In Ex Parte Eugene, the applicant was attempting to claim an enantiomerically enriched genus of diacylhydrazines.  The Examiner cited a trade publication from a company whose business is to perform chiral separations on a contract basis.  According to the PTAB, this publication described "dramatic advances in the chiral stationary phases (CSPs) that have made HPLC and SFC indispensable techniques for drug discovery."  Further:

Zhang discloses that 1300 CSPs (columns to separate enantiomers) have been prepared and that over 200 are commercially available. Further, Chiral Technologies is a product and services catalog describing a large number of different commercially available CSP columns and commercial separation services. Thus, at the time of the invention, technology was widely available to achieve enantiomer separation.

The Applicant attempted to turn this disclosure around by calculating 21,600 experiments that could be performed following Zhang’s teachings to find the right chiral reagents and conditions, but the PTAB was not persuaded.  According to the PTAB:

we consider whether the claimed invention would have been arrived at by following a routine and predictable path described in the prior art.

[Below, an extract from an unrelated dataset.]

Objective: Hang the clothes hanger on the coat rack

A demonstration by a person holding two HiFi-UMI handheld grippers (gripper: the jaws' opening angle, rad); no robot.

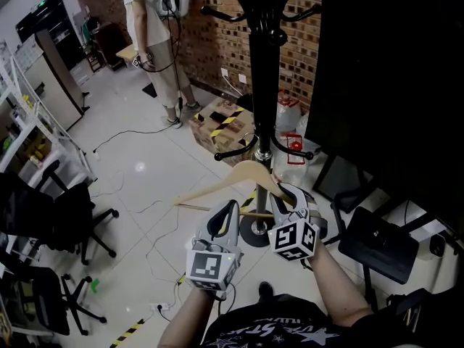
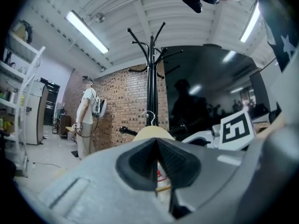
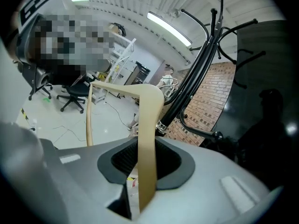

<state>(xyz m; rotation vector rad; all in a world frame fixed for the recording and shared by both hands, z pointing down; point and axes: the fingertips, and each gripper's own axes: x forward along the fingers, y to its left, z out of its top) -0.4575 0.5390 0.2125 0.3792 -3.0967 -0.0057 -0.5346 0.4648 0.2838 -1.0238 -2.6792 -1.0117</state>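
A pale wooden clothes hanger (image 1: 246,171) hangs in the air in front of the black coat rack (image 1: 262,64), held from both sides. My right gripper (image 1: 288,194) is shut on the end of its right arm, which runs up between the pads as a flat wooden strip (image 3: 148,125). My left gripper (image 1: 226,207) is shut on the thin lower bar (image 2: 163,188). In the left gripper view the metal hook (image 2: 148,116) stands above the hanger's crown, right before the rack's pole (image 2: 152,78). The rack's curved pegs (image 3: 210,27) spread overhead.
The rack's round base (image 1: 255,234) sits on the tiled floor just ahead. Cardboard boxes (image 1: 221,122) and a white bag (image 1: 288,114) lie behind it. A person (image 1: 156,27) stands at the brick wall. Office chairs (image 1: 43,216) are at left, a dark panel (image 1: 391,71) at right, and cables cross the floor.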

The PTAB rejected the applicant’s 21,600 experiment argument because:

it has not been persuasively demonstrated that enantiomeric separation of the identified compound required anything more than routine experimentation using the conventional technology available to one of ordinary skill in the art at the time of the invention. Indeed, the evidence from two companies offering services in enantiomeric separation, PDR-Chiral and Chiral Technologies, suggest that enantiomeric separation technology was well developed and routine.

Which leaves us with one burning question.  Will it ever be possible again to patent a molecule based on its stereochemistry? The PTAB’s rationale Ex Parte Eugene certainly seems to leave little room for argument. 

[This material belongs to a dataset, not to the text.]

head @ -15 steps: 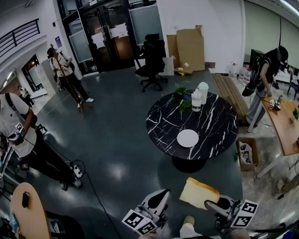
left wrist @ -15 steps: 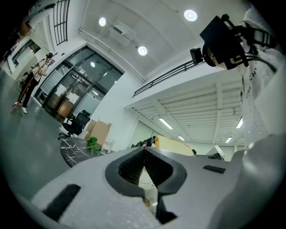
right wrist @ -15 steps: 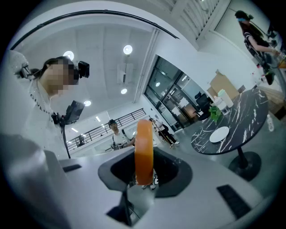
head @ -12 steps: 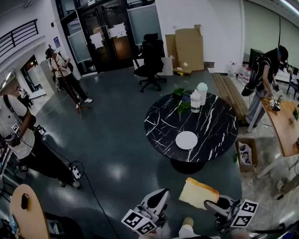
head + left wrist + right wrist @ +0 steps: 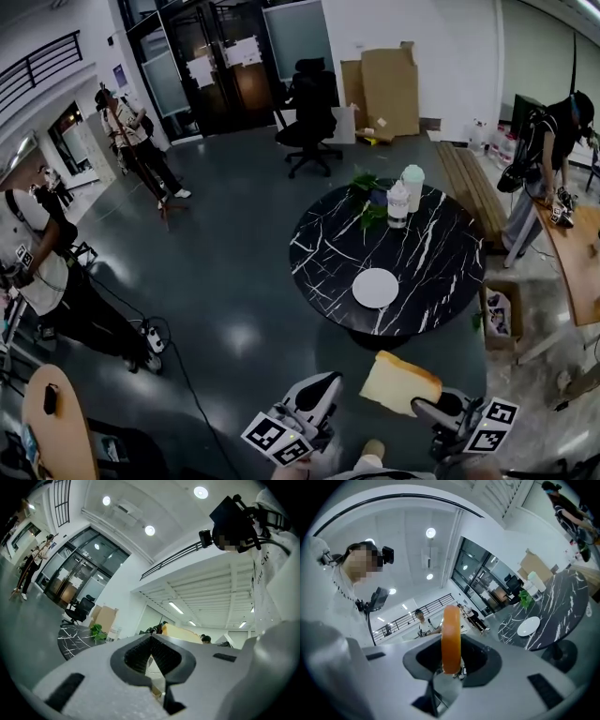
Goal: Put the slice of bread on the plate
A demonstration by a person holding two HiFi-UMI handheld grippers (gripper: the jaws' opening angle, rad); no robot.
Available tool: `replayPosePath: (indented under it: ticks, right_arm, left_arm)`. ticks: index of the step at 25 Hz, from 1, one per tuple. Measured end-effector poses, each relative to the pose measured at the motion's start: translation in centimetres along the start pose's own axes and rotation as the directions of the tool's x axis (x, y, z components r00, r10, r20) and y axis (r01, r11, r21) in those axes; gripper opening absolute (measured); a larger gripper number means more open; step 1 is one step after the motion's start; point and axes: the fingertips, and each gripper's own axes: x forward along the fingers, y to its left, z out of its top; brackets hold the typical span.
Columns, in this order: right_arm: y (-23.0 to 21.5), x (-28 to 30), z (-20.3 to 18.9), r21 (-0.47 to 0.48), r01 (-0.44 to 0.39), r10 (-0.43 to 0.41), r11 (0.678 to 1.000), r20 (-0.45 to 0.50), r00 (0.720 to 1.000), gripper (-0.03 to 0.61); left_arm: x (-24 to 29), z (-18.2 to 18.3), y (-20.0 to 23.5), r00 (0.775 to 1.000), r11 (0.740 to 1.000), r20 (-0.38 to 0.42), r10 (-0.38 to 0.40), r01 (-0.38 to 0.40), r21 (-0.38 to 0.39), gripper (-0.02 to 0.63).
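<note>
Mid-carry, by the look of it: pinching the bread (image 5: 400, 382) by one end in the right hand-held gripper (image 5: 424, 403), low in the head view, over the floor and well short of the tabletop (image 5: 441, 248); pale face up, crust along the far edge; edge-on in the right gripper view, upright between the pads and pressed on from both sides. Holding the left hand-held gripper (image 5: 314, 398) beside it, apart from the bread, pressed together at the tips and pinching nothing; catching just the top of the bread beyond those jaws in the left gripper view.

Not yet at the plate (image 5: 376, 288): white, bare, near the front rim of the black marbled tabletop, well apart from the bottles (image 5: 397, 204) and plant (image 5: 366, 187) at the far side.

Next, as a judgement only: closing the gap by stepping or reaching forward; raising the bread clear of the rim; bringing it flat over the middle of the plate; lowering until resting; only then spreading the jaws and drawing back level, so as not to drag it off. Worth minding on the way: soft crumb, so no harder squeeze than now; free end likely to sag, so no jerks; no need of the left hand-held gripper unless for steadying the plate.
</note>
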Motion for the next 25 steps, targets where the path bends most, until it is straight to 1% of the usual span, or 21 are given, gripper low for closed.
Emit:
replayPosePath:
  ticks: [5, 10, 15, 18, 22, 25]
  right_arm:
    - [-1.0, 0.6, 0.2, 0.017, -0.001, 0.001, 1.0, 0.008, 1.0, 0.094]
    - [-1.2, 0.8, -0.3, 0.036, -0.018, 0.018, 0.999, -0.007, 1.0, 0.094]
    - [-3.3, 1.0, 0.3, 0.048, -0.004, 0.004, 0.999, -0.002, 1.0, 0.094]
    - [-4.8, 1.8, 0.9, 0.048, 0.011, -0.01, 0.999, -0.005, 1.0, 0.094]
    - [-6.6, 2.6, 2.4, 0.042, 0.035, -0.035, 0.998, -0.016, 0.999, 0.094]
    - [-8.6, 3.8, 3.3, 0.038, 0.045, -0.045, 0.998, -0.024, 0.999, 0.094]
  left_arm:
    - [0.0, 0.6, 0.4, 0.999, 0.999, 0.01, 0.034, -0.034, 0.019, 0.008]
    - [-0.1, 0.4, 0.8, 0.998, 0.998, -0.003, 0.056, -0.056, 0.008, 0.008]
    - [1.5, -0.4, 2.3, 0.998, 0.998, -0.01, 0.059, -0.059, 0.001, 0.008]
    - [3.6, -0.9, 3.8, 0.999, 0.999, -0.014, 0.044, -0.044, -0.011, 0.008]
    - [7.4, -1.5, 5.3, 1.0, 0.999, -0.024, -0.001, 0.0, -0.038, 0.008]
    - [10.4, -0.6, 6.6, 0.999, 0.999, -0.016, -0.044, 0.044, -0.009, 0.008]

But perhaps there is still some hope. I am reminded of a stereoisomer strategy that the Europeans employ, which effectively extends their patent term for new stereoisomers by 18 months.  They claim a racemic mixture in their first application for a new compound and then, 18 months later, before the racemic patent application is published, they file a second application that claims the purified stereoisomer.  Even if the stereoisomer is obvious based on the racemate, it is still novel and, under European examination guidelines, the application for the compound cannot render the stereoisomer obvious until after it is published.